Before the bell: Earnings Season Sparks Market Movers
China’s economy grew by 5.4% in Q1, Barco reports 8% revenue growth, and both ASML and Heineken released results this morning.
On Wall Street, indices closed nearly flat compared to Monday night. Citigroup (+1.8%) and Bank of America (+3.6%) were rewarded for solid quarterly results. Supermarket chain Albertsons also beat expectations but still dropped 7.6%. Netflix gained 4.8% ahead of its earnings report, scheduled for release after Thursday’s close. In Europe, the average stock rose 1.2% yesterday. LVMH swam against the tide, falling 7.8% after disappointing quarterly numbers. TomTom jumped 24.1% after slightly better-than-expected results, though shareholders are still down 27.2% year-on-year. Chipmakers ASM International (+5.8%) and BE Semiconductor (+13.3%) were big winners on Euronext Amsterdam. Fugro, on the other hand, tumbled 14.8% after a profit warning. The Bel20 index rose 1.5%. In Brussels, logistics property owners had a strong day—Montea rose 3.7%, and WDP climbed 4.9%. Outside the index, student housing provider Xior gained 3.6%.
In Asia, markets are in the red this morning. Japan’s Topix is down 0.9%, while Hong Kong’s Hang Seng has fallen 2.4%. This comes despite stronger-than-expected growth in China: the economy expanded 5.4% in Q1, matching last quarter’s performance. This morning, ASML and Heineken reported results. ASML nearly doubled its net profit in a strong quarter but fell short on new orders. Heineken saw revenue fall 5%. Meanwhile, Proximus shareholders are holding their general meeting. In the U.S., investors are looking forward to earnings from Abbott, Travelers, and Alcoa.
Mixed Signals from Veldhoven
ASML reported a significant jump in Q1 revenue this morning. The Dutch maker of advanced chipmaking machines generated 7.7 billion euro in revenue, up from 5.3 billion euro a year ago.
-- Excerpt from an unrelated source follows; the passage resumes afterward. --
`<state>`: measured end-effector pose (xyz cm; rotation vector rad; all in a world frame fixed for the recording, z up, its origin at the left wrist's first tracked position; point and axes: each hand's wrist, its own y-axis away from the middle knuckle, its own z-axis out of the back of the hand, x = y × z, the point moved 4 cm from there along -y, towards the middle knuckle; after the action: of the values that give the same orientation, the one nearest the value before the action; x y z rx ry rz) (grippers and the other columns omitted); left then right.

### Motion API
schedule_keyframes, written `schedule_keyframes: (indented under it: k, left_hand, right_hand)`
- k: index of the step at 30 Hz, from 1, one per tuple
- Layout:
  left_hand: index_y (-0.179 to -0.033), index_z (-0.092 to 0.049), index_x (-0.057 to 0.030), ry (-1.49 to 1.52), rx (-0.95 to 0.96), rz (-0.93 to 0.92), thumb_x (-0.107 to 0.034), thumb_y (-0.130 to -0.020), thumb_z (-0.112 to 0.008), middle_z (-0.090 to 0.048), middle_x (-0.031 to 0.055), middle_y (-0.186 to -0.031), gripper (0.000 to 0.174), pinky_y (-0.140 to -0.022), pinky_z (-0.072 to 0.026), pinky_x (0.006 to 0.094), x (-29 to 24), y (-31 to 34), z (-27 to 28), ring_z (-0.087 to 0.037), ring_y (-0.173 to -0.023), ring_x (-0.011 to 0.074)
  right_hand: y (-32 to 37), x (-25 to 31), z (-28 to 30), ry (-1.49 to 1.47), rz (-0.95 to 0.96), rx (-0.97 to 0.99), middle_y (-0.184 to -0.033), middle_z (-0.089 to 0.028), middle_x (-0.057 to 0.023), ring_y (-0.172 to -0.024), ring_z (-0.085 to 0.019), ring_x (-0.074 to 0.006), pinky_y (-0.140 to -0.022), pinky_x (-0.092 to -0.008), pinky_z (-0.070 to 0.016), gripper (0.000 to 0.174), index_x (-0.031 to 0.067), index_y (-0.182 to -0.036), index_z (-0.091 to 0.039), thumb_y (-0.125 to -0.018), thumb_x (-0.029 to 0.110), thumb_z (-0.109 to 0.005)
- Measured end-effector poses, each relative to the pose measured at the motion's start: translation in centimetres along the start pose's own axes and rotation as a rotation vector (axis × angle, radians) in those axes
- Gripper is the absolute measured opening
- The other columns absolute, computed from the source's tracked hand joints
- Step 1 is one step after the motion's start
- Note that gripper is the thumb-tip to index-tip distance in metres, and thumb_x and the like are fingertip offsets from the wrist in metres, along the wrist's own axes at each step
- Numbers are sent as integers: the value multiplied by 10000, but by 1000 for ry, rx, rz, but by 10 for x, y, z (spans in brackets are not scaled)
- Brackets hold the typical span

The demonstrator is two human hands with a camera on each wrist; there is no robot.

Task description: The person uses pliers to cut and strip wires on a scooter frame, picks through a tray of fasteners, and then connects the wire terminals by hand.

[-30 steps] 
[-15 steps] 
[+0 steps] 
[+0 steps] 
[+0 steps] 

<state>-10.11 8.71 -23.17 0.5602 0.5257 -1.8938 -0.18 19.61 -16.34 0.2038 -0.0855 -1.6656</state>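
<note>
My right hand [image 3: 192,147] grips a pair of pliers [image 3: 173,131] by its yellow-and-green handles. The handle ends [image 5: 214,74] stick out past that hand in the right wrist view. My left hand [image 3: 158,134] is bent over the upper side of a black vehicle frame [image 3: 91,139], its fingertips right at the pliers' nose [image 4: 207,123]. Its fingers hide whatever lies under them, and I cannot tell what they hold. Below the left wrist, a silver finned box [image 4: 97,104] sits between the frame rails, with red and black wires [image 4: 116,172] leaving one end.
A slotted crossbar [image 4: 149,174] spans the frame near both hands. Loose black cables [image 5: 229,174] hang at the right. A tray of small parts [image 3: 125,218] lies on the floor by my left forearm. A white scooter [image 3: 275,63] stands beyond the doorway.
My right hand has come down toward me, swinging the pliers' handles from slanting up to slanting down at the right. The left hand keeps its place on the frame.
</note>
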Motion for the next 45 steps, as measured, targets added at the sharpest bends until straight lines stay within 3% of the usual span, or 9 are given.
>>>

Net profit nearly doubled to 2.36 billion euro. The outlook, however, was mixed. While management maintained its full-year forecast, Q1 bookings fell short—just under 4 billion euro in new orders, compared to analyst expectations of nearly 5 billion. Meanwhile, on the chip developer side, Nvidia is feeling the pinch from the U.S.-China trade war. Late yesterday, the company said it expects 5.5 billion dollar less in revenue this quarter—an 11.6% downgrade from previous guidance. Nvidia will release its official results on May 28. The stock already dropped 6.3% in after-hours trading.
Barco Bounces Back
Like the Nasdaq, the Belgian market has its fair share of tech companies—but unlike its American counterpart, the sector hasn’t delivered strong returns lately. At Spaarvarkens, we’ve been pleased with EVS, but Melexis, X-Fab, and Barco have been underwhelming. That said, Barco, based in Kortrijk, posted 8% revenue growth last quarter to 211.6 million euro. All divisions saw gains, with the Healthcare segment in North and South America performing particularly well. The order book stands at 232 million euro, up 5% year-on-year and better than expected. The company secured two large contracts and will deliver more than 5,000 projectors over the next five years.
Did you know…
that yesterday’s drop in LVMH stock shaved 10.9 billion euro off Bernard Arnault’s net worth? According to Bloomberg, the French billionaire is now worth 133.6 billion euro—down from 169.6 billion euro at the start of the year.